**PROBLEM TO SOLVE:**
Going down the listing below, print exactly each line from the one with "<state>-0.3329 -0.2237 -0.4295" up to and including the one with "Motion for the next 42", and skip the rest.

**DATA PROVIDED:**
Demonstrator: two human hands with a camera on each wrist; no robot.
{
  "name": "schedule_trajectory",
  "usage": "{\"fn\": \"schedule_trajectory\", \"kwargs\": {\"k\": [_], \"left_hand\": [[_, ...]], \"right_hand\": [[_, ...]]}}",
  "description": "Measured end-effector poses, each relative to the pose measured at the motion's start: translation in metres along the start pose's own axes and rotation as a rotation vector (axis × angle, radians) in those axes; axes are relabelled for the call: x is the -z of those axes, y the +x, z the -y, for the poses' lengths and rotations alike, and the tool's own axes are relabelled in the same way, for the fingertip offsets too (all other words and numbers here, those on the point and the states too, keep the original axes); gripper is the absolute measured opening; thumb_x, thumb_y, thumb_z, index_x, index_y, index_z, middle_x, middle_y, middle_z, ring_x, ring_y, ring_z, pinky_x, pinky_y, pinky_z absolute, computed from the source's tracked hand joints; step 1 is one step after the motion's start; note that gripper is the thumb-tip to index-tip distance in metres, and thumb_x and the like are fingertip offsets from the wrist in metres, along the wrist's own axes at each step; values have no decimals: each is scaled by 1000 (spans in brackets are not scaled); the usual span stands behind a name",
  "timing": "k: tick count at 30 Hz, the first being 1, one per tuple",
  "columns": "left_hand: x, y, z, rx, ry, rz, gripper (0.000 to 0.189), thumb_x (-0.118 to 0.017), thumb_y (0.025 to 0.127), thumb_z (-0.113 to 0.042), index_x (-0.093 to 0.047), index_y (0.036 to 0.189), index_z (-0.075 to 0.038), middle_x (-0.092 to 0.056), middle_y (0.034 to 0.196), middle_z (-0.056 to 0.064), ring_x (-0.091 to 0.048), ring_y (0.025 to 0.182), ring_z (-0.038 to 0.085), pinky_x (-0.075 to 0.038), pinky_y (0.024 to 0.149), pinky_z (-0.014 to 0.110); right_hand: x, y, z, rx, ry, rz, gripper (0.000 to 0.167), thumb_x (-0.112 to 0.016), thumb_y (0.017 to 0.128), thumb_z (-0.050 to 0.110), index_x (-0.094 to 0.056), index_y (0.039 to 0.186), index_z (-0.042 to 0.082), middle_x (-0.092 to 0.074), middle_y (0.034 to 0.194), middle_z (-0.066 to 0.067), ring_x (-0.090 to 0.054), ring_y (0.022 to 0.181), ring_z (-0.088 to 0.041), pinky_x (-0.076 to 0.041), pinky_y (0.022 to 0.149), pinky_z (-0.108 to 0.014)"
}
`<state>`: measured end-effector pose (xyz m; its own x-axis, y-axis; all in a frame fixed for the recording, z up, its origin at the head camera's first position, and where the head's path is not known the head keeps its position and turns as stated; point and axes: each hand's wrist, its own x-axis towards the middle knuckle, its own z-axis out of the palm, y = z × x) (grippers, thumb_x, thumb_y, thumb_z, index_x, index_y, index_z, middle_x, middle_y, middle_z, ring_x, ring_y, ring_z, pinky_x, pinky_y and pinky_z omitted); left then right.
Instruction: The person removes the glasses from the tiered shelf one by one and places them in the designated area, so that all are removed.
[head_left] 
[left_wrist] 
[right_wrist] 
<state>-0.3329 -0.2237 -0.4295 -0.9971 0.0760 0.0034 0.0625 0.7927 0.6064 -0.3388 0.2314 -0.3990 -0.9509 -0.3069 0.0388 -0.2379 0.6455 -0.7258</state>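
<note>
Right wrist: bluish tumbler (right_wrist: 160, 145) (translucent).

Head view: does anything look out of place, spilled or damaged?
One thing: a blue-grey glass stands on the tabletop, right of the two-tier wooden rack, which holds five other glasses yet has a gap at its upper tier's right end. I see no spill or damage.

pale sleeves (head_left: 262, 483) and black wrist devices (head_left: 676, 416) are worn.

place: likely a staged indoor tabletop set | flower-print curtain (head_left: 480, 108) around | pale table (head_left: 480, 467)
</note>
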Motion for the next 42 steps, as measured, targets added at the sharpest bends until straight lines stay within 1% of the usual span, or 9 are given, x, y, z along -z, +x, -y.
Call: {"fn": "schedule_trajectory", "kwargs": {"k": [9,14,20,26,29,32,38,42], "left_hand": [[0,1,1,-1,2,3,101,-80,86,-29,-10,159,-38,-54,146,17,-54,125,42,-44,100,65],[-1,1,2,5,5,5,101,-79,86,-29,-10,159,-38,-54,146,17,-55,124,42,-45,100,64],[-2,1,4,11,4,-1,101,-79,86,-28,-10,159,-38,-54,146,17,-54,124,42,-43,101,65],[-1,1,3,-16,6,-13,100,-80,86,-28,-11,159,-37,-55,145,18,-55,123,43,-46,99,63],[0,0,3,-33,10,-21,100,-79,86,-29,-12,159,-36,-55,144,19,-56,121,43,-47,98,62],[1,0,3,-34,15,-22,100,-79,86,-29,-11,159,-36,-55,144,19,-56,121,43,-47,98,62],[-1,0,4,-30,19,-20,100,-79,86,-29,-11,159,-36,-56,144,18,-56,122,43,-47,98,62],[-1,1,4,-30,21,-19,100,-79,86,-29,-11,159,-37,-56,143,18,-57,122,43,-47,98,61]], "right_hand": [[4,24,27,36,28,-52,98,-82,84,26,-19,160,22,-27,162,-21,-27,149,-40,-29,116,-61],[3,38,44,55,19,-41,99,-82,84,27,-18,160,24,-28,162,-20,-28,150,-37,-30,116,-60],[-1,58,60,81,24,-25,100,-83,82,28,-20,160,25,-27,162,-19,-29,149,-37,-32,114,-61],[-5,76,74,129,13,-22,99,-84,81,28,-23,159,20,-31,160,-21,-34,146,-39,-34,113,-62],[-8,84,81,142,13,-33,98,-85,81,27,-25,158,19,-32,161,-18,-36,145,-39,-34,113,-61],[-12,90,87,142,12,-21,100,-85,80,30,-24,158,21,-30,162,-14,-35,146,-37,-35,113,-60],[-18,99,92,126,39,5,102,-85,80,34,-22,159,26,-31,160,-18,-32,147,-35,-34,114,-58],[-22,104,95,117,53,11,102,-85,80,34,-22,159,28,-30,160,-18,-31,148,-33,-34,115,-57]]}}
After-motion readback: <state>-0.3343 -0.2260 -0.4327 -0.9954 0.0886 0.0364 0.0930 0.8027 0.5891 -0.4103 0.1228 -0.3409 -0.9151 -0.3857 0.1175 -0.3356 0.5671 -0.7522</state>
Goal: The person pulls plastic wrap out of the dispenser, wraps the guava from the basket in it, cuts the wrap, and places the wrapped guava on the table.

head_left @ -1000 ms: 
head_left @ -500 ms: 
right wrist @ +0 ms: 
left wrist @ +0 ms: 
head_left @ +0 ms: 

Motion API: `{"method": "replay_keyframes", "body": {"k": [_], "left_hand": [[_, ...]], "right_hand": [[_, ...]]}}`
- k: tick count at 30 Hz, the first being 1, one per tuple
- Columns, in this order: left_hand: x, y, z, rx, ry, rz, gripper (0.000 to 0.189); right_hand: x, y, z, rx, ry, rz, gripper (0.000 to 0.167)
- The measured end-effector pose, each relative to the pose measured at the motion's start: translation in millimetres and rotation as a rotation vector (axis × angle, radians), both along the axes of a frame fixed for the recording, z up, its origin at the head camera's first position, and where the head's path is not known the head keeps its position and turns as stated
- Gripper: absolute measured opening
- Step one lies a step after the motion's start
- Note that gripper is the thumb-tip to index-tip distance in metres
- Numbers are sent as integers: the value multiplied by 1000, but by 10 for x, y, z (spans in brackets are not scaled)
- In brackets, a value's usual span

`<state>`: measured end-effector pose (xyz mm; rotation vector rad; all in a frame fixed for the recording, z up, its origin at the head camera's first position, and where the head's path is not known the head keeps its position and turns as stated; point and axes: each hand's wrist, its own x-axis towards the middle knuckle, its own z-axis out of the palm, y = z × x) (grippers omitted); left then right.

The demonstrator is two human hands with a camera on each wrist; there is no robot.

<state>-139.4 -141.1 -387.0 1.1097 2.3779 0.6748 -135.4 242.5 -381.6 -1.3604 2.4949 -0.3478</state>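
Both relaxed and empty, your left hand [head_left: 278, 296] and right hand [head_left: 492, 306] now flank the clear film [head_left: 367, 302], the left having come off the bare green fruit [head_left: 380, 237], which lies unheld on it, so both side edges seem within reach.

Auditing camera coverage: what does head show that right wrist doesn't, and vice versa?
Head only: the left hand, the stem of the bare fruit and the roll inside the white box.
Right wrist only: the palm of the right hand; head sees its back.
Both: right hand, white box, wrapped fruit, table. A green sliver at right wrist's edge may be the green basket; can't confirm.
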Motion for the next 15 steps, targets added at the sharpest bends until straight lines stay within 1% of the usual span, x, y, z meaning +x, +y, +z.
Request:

**FINISHED EXERCISE:**
<state>-0.3329 -0.2237 -0.4295 -0.9971 0.0760 0.0034 0.0625 0.7927 0.6064 -0.3388 0.2314 -0.3990 -0.9509 -0.3069 0.0388 -0.2379 0.6455 -0.7258</state>
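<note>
Right wrist: bluish tumbler (right_wrist: 160, 145) (translucent).

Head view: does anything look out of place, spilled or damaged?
One thing: a blue-grey glass stands on the tabletop, right of the two-tier wooden rack, which holds five other glasses yet has a gap at its upper tier's right end. I see no spill or damage.

pale sleeves (head_left: 262, 483) and black wrist devices (head_left: 676, 416) are worn.

place: likely a staged indoor tabletop set | flower-print curtain (head_left: 480, 108) around | pale table (head_left: 480, 467)
</note>
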Motion for the next 42 steps, as measured, targets added at the sharpest bends until straight lines stay within 1% of the usual span, or 9 are given, x, y, z along -z, +x, -y.

This answer is complete.